Greatest hits album by Tesla
- Released: November 20, 1995
- Recorded: 1986–1995
- Genre: Hard rock
- Label: Geffen Records

Tesla chronology
| Bust a Nut (1994) | Time's Makin' Changes - The Best of Tesla (1995) | Replugged Live (2001) |

= Time's Makin' Changes – The Best of Tesla =

Time's Makin' Changes – The Best of Tesla is the first greatest hits album for the rock band Tesla.
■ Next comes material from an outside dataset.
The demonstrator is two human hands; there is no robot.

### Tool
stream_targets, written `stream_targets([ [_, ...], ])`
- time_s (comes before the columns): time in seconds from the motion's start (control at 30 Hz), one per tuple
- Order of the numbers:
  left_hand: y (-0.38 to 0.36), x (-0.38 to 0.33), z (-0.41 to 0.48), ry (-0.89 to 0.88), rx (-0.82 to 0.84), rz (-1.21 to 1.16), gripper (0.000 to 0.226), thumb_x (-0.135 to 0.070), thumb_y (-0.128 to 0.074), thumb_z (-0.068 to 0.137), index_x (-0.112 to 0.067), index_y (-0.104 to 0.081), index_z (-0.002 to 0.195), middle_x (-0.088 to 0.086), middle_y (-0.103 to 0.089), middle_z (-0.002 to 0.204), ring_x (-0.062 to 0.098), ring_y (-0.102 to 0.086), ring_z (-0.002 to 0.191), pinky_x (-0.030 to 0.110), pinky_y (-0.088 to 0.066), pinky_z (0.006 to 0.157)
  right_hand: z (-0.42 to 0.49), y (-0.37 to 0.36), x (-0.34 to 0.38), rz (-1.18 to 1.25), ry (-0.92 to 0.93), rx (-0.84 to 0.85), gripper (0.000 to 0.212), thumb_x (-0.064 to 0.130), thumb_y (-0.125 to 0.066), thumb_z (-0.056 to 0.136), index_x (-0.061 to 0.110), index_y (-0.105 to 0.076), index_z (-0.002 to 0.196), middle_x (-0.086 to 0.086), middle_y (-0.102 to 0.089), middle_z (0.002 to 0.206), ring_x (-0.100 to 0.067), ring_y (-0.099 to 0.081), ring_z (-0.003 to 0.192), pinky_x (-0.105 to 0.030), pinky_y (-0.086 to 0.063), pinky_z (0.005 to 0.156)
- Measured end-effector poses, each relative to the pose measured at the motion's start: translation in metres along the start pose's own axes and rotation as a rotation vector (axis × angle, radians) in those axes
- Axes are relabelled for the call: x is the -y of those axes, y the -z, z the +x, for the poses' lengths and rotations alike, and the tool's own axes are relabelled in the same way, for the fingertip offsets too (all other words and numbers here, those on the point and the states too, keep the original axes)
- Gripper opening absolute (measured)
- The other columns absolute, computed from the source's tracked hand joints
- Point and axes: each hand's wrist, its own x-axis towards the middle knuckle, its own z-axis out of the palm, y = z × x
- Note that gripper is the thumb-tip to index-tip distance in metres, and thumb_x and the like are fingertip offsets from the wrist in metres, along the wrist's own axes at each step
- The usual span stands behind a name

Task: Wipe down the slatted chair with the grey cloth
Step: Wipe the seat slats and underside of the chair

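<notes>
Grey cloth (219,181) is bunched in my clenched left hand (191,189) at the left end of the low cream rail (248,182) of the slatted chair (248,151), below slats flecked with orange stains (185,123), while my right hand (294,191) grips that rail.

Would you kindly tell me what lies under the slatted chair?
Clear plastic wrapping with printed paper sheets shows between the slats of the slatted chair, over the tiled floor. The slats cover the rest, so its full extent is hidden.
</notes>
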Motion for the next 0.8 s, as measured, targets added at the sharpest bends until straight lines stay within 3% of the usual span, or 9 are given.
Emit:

It includes songs from their first four studio albums, Mechanical Resonance, The Great Radio Controversy, Psychotic Supper, and Bust a Nut, as well as their first live album, Five Man Acoustical Jam as well as one new song, "Steppin' Over".

Professional ratings
Review scores
| Source | Rating |
| AllMusic | Star |

== Track listing ==
1. "Modern Day Cowboy" – 5:18 (From Mechanical Resonance)
2. "Gettin' Better" – 3:20 (From Mechanical Resonance)
3. "Little Suzi" – 4:02 (From Mechanical Resonance)
4. "Heaven's Trail (No Way Out)" – 4:33 (From The Great Radio Controversy)
5. "The Way It Is" – 5:09 (From The Great Radio Controversy)
6. "Love Song" – 5:21 (From The Great Radio Controversy)
7. "Signs" – 3:14 (Live) (From Five Man Acoustical Jam)
8. "Paradise" – 5:09 (Live) (From Five Man Acoustical Jam)
9. "Edison's Medicine" – 4:48 (From Psychotic Supper)
10. "Song & Emotion" – 5:55 (From Psychotic Supper)
11. "What You Give" – 7:18 (From Psychotic Supper)
12. "Mama's Fool" – 6:11 (From Bust a Nut)
13. "A Lot To Lose" – 5:11 (From Bust a Nut)
14. "Steppin' Over" (Hannon, Keith, Luccketta, Wheat) – 4:22 (Previously unreleased)
15. "Changes" – 5:03 (From Mechanical Resonance)

==Charts==

| Chart (1996) | Peak position |
|---|---|
| US Billboard 200 | 197 |

==Certifications==

| Region | Certification | Certified units/sales |
| United States (RIAA) | Platinum | 1,000,000^{‡} |
^{‡} Sales+streaming figures based on certification alone.